*Data provided*:

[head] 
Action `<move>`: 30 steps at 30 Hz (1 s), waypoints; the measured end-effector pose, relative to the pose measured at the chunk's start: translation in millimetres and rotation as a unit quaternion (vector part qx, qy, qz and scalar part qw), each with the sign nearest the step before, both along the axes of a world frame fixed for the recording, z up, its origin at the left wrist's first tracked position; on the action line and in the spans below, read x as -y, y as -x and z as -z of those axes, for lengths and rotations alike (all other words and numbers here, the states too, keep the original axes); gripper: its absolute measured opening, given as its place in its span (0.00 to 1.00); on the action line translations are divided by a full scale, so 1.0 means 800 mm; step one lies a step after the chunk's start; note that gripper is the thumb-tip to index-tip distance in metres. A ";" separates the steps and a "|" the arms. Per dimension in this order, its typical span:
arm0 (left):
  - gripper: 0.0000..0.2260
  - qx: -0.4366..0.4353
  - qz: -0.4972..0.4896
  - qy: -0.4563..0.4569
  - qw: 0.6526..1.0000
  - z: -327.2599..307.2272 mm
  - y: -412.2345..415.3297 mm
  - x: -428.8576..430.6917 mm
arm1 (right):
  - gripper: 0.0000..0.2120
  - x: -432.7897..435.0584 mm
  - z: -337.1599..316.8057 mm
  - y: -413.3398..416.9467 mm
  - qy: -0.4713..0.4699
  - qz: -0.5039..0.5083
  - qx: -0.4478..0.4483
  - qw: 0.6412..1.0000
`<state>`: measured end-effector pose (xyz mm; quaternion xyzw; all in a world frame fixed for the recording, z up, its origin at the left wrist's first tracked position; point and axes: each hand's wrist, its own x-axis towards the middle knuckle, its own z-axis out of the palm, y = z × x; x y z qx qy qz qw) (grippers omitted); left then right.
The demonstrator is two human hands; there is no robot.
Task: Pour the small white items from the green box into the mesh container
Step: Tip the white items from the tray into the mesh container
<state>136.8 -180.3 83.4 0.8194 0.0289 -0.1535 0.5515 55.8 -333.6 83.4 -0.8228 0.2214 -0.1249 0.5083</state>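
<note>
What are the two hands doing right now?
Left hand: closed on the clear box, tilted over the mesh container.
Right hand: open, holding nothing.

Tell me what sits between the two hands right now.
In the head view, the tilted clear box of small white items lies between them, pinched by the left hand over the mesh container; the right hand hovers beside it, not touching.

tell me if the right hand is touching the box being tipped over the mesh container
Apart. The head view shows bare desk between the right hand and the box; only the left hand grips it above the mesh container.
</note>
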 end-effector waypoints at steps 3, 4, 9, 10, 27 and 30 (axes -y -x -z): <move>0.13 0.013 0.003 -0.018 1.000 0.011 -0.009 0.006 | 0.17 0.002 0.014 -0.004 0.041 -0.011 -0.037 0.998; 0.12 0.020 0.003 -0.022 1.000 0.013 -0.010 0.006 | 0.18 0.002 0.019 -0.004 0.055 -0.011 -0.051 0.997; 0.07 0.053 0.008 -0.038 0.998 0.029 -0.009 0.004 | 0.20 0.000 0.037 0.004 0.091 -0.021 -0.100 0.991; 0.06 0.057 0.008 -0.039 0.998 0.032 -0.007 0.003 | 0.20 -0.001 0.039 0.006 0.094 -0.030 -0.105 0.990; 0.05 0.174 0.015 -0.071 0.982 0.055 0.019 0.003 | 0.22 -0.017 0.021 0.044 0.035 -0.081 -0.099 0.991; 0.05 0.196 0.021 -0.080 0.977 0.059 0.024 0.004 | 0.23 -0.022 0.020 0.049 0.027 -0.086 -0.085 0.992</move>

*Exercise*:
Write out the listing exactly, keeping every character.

*Response for this exercise*:
[head] 
Action `<move>`: 30 steps at 30 Hz (1 s), waypoints; the measured end-effector pose, relative to the pose measured at the chunk's start: translation in millimetres and rotation as a unit quaternion (vector part qx, qy, qz and scalar part qw), each with the sign nearest the step before, both along the axes of a world frame fixed for the recording, z up, its origin at the left wrist's first tracked position; on the action line and in the spans below, read x as -y, y as -x and z as -z of those axes, for lengths and rotations alike (all other words and numbers here, the states too, keep the original axes); gripper: its absolute measured opening, given as its place in its span (0.00 to 1.00); on the action line translations are divided by a full scale, so 1.0 means 800 mm; step one lies a step after the chunk's start; note that gripper is the thumb-tip to index-tip distance in metres. A ";" separates the steps and a "|" the arms. Per dimension in this order, its typical span:
arm0 (left):
  - gripper: 0.0000..0.2260
  - qx: -0.4366..0.4353
  - qz: -0.4972..0.4896
  - qy: -0.4563..0.4569
  - qw: 0.6526..1.0000
  - z: -327.2599..307.2272 mm
  - y: -412.2345..415.3297 mm
  - x: -428.8576..430.6917 mm
arm1 (right):
  - gripper: 0.0000..0.2120
  - x: -432.7897..435.0584 mm
  - z: -337.1599..316.8057 mm
  - y: -413.3398..416.9467 mm
  - qy: -0.4713..0.4699
  - qz: -0.5039..0.5083
  - qx: -0.4478..0.4483
  - qw: 0.6412..1.0000
`<state>`: measured end-effector pose (xyz mm; quaternion xyzw; all in a world frame fixed for the recording, z up, its origin at the left wrist's first tracked position; point and axes: each hand's wrist, its own x-axis towards the middle knuckle, its own z-axis out of the palm, y = z × x; x y z qx qy qz qw) (grippers omitted); left then right.
The demonstrator is two human hands; there is no robot.
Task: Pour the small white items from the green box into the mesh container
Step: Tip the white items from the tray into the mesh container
<state>136.8 -180.3 83.4 0.8194 0.0289 -0.1535 0.5515 55.8 -333.6 83.4 -0.8228 0.2214 -0.1249 0.5083</state>
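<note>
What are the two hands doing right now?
Left hand: closed on the clear box, tilted over the mesh container.
Right hand: open, holding nothing.

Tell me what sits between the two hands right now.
In the head view, the tilted clear box of small white items lies between them, pinched by the left hand over the mesh container; the right hand hovers beside it, not touching.

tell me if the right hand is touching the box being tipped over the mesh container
Apart. The head view shows bare desk between the right hand and the box; only the left hand grips it above the mesh container.
</note>
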 end-effector waypoints at steps 3, 4, 9, 10, 27 and 30 (axes -y -x -z): <move>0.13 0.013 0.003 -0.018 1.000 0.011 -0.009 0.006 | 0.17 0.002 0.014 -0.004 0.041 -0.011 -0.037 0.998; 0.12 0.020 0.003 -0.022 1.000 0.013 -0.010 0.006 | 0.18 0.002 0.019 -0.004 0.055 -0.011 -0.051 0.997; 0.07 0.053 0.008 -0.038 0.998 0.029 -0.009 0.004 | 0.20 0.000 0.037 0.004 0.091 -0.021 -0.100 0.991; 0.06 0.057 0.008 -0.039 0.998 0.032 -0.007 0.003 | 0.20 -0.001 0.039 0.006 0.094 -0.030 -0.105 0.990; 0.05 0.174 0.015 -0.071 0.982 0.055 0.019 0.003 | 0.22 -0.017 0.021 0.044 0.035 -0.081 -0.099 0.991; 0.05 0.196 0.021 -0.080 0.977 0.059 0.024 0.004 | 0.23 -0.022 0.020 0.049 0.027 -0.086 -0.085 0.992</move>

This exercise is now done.